= Wixen Music Publishing =

American music publishing company

Wixen Music Publishing, Inc., formerly known as Backlash Enterprises, Inc., is an independent American music publishing company founded in 1979 by Randall Wixen. The company is headquartered in Calabasas, California. The company provides music publishing administration, copyright management, and royalty compliance services.

==History==
Wixen Music Publishing, Inc. was formed in 1979 as Backlash Enterprises by Randall Wixen. The company was renamed Backlash Enterprises, Inc., in 1984, and Wixen Music Publishing, Inc., in 1990.

==Services==
Wixen Music Publishing, Inc. offers a range of services to songwriters and music publishers, including music publishing administration, licensing, and royalty management.

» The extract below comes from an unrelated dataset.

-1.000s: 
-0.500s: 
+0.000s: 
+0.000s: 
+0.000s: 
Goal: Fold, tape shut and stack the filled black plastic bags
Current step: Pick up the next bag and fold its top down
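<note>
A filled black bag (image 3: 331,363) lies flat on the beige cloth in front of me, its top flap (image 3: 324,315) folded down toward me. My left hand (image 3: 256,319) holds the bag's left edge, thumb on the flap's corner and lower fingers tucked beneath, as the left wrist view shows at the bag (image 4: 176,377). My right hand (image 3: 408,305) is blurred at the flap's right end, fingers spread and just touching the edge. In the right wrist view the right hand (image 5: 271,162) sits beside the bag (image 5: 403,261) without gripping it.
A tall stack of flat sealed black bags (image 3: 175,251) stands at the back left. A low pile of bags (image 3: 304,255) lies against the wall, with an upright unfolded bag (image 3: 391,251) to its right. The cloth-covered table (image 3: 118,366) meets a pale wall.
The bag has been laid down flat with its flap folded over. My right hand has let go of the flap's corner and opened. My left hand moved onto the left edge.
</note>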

Wixen Music Publishing, Inc. has represented over 4000 songwriters, composers, bands, and recording artists from all genres, including renowned names such as Tom Petty, Barry Mann and Cynthia Weil, the Black Keys, Journey, the Heartbreakers, Missy Elliott, Sturgill Simpson, The Beach Boys, Rage Against the Machine, Sonny Bono, Al Green, Styx, George Harrison, and Carlos Santana.

==Litigations==
In December 2017, Wixen Music Publishing filed a $1.6 billion copyright infringement lawsuit against Spotify, alleging that the streaming service used over 2,000 songs from its catalog without mechanical licenses. In December 2018, Wixen Music Publishing, Inc. amicably resolved and dismissed the suit.